Fast forward to four years later, October 5/6, 1923. Hubble was reviewing plates he’d taken of Andromeda (M31) with the 100-inch reflector on a routine search for novae (exploding stars) when he noticed the telltale signature of what appeared to be a Cepheid variable. Comparing the star’s brightness on previously made plates, he soon confirmed it was in fact a Cepheid. Unable to control his excitement, Hubble wrote on the back of the plate in red wax pen, “Var!”
Over the course of the next month, Hubble continued to study this star and, using Shapley’s system of measurement, he calculated the distance to M31 as 930,000 light-years from Earth. Although this is less than half the actual distance to Andromeda, it was more than three times greater than Shapley’s entire universe.
Related: The star that changed the cosmos: M31-V1
Edwin Hubble had gathered the first proof that galaxies are distant, huge clouds of stars and gas and dust. Throughout the coming months, he discovered more Cepheids in M31 and its nearby companion M33 and measured their distances to confirm they were both galaxies far from the Milky Way.
Hubble let the discovery leak to The New York Times on November 22, 1924, and his formal report was read aloud by Henry Norris Russell at a joint conference of the American Association for the Advancement of Science (AAAS) and the American Astronomical Society (AAS) on January 1, 1925.

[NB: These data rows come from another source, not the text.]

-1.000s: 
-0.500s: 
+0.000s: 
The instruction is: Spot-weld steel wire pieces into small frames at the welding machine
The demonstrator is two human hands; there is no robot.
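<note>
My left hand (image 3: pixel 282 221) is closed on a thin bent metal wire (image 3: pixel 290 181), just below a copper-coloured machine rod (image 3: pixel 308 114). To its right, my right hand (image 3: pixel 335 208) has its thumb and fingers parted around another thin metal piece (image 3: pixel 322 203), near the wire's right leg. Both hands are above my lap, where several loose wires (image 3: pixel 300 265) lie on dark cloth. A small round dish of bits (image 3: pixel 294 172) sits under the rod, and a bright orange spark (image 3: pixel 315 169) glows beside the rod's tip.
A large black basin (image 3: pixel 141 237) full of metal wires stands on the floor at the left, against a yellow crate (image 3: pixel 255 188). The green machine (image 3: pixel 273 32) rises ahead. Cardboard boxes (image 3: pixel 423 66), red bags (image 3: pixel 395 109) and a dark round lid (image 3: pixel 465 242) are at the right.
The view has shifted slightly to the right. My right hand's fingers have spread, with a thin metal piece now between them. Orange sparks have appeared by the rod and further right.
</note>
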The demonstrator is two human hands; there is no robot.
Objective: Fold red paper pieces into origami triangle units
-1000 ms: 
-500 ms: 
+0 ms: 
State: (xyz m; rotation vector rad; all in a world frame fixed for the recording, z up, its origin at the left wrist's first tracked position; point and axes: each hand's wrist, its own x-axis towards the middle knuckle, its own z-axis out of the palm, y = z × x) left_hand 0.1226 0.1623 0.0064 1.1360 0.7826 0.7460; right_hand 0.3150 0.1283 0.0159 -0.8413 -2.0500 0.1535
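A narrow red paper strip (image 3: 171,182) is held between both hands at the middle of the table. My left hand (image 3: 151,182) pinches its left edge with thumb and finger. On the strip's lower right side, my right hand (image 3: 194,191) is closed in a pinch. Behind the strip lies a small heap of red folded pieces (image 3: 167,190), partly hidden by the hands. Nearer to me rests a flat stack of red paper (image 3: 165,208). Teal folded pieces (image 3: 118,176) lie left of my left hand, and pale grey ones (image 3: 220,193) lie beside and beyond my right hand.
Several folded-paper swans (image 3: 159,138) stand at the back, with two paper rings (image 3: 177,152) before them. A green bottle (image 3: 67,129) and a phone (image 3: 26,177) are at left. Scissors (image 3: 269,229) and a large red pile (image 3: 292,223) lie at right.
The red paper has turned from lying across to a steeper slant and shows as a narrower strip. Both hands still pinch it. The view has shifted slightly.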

This act of cosmic archaeology would prove to be the purest, most objective discovery of Hubble’s career. As Carnegie Observatories Director John Mulchaey put it to me recently: “It’s really challenging to underscore just how significant Hubble’s discovery of external galaxies was to astronomy. He instantaneously changed our view of the universe. In my mind, this discovery is the most significant in all of astronomy in the last 400 years, dating back to the work of Copernicus and Galileo. Simply put, Hubble’s work is responsible for establishing our modern view of the universe. Everything we study today is based on his work.”
After 400 years of uncertainty, Edwin Hubble had won the Great Debate.